As our family Seder comes to a close, no one is really in the mood for deep discussion. At this late hour, and after four cups of good wine, we and our guests just want to sing the classic songs and enjoy ourselves. As a result, Chad Gadya, the enigmatic little ditty about a father and his unfortunate goat, gets little serious attention, although we do relish doing the actions and the animal sounds.
Chad Gadya, however, does have some profound undercurrents, especially when an often-made mistake is corrected. It is well-known that the “Pesach” was the paschal sacrifice offered by each Israelite family when the Temple stood in Jerusalem on the eve of Passover. However, many make the mistake of thinking this was always a lamb offering. In fact, the Torah calls the animal to be offered a seh.
This is a Hebrew collective term for a lamb and a kid, as it says, “An unblemished seh, a year-old male you shall have, from the sheep or from the goats you may take it” (Exodus 12:5). So the Pesach offering could be a paschal lamb or a paschal goat. This places the Chad Gadya story at the centre in the Seder. For that goat can represent the Jewish people surviving oppression, as they did way back in ancient Egypt when the paschal goat was first eaten.
With this knowledge, each stanza of Chad Gadya can represent a subsequent oppressor of our people. First is the cat “that came and ate the goat”. The cat represents ancient Egypt who considered the animal sacred (the goddess Bastet), and often mummified them. A cat eating a goat is anatomically dubious but the author of the song is forced to employ a feline as he wants to reference a popular symbol of Egypt.
From here the song proceeds chronologically. The dog that bites the cat represents the empires that confronted Egypt and destroyed the northern (722 BCE) and southern (586 BCE) kingdoms of Israel respectively. These are Assyria and Babylon, which both employed dogs for hunting and military campaigns, as is evidenced from numerous reliefs in the British Museum.
The stick that beat the dog is the Persian empire that overcame the Babylonians and had subjugated the entire Middle East by the end of the sixth century BCE. The Persian king, Ahasuerus, from the Purim story, famously brandished a golden sceptre to control those who sought a formal audience with him.

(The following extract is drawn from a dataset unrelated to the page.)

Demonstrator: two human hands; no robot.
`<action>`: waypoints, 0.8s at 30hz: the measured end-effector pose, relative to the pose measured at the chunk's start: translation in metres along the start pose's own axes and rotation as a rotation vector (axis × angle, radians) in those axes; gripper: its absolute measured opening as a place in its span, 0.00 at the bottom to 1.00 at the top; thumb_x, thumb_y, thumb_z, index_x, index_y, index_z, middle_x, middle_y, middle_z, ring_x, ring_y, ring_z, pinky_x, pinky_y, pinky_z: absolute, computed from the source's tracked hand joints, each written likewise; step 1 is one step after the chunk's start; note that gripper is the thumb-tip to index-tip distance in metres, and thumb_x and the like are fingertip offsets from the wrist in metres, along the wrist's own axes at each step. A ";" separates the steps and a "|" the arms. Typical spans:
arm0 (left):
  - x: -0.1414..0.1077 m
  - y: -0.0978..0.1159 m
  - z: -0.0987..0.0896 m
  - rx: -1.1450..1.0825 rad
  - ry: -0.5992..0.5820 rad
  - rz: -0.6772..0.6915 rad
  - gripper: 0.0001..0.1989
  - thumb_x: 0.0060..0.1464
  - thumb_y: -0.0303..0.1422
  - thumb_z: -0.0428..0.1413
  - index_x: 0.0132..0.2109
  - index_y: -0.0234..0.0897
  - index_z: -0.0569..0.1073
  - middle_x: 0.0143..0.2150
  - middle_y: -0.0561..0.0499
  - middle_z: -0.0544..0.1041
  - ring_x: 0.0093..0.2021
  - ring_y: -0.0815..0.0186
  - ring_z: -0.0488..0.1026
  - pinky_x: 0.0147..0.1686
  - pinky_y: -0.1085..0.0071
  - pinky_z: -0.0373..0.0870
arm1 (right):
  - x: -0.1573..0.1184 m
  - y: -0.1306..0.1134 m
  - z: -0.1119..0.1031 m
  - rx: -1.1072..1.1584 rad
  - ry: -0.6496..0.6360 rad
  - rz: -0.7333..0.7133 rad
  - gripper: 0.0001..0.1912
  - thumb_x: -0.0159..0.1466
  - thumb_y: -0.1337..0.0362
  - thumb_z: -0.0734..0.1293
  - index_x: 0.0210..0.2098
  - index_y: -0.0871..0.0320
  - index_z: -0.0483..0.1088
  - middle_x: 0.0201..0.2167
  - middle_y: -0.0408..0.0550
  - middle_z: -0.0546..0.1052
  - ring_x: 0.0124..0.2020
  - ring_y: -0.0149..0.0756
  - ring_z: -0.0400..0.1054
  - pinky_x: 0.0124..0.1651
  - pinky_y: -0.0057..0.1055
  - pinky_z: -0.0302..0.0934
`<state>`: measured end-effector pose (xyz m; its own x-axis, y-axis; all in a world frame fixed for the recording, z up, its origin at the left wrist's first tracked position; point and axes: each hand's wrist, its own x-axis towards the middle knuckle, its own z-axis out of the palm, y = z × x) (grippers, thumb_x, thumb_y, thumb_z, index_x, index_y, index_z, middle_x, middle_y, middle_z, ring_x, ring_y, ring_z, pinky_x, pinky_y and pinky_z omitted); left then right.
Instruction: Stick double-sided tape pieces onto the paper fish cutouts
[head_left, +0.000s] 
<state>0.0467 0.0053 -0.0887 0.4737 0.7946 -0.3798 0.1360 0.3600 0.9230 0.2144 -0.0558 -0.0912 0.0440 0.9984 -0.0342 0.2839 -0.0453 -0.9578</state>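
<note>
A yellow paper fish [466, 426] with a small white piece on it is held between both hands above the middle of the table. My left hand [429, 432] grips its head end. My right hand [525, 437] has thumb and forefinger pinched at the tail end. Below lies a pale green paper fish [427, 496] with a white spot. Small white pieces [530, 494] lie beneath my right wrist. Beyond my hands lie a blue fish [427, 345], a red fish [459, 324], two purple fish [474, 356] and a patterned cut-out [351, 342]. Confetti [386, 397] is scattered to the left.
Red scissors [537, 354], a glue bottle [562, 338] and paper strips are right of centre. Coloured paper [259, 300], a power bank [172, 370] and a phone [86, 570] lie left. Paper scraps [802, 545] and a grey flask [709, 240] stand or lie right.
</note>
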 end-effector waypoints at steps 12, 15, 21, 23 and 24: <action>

The fire that burnt the stick is the Greek empire that conquered the Persians, led by Alexander the Great in the fourth century BCE. Prometheus stole fire from the gods of Olympus, a large flame burnt all through the annual Olympic games, and on Chanukah we recall Greek battles with the Maccabees by lighting candles.
The water that extinguished the fire is the Roman empire that defeated the Greeks and destroyed our Second Temple in the year 70. The Romans famously constructed many aqueducts to supply cities with running water. “What have the Romans ever done for us?” asked the disgruntled Jews in the film Life of Brian. The Talmud asks the same question, and answers: they built bathhouses (Shabbat 33a).
The ox that drank the water may represent the caliphate that from by the end of the seventh century stretched from China to Europe. The second and longest surah (chapter in the Qur’an is called “The Cow”).
The slaughterer that killed the ox would then be the Christian Crusaders of the early Middle Ages who attempted to “save” the holy land from the Muslims, decimating Jewish communities as they swept through Europe.
Chad Gadya first appears in the 1590 Prague Haggadah, so it must have been penned prior to then. The author would probably have lived during the Ottoman Empire, which grew to control most of “Eastern Europe and the Middle East. That empire might have seemed like the”‘Angel of Death that slew the slaughterer” in Chad Gadya.
Little did the author know what was to come: the First World War German-Ottoman alliance, followed by World War Two and the Holocaust. The Angel of Death indeed. But the conclusion of the Chad Gadya is upbeat. The author is sure that at in the end God will arrive and slaughter the Angel of Death. Sure enough, the state of Israel was regained in 1948.
That little kid then is us, the Jewish people, surviving every aggressor, throughout time. Maybe the father in the song is also God, who “bought” us at Mount Sinai with “two zuzim”, two coins. These are the leaders Moses and Aaron, or even the two-fold expression of commitment our ancestors proclaimed in response to God’s revelation: “Na’aseh v’nishmah”, “All that God has said, we will do and we will heed” (Exodus 24:8).
Chad Gadya turns out to be an imaginative, historical elaboration of a key text that appears much earlier in the Haggadah: Vehi Sh’amda: “For not just one alone has risen against us to destroy us, but in every generation after generation, they have risen against us to destroy us, and the Holy One, blessed be God, saves us from their hand.”
That would be the ideal place to discuss all this. Better than at the end of the Seder when after a night of celebrating, discussing, singing and chatting, we are relieved and relaxed — at one with our ancestors, with each other and with our God.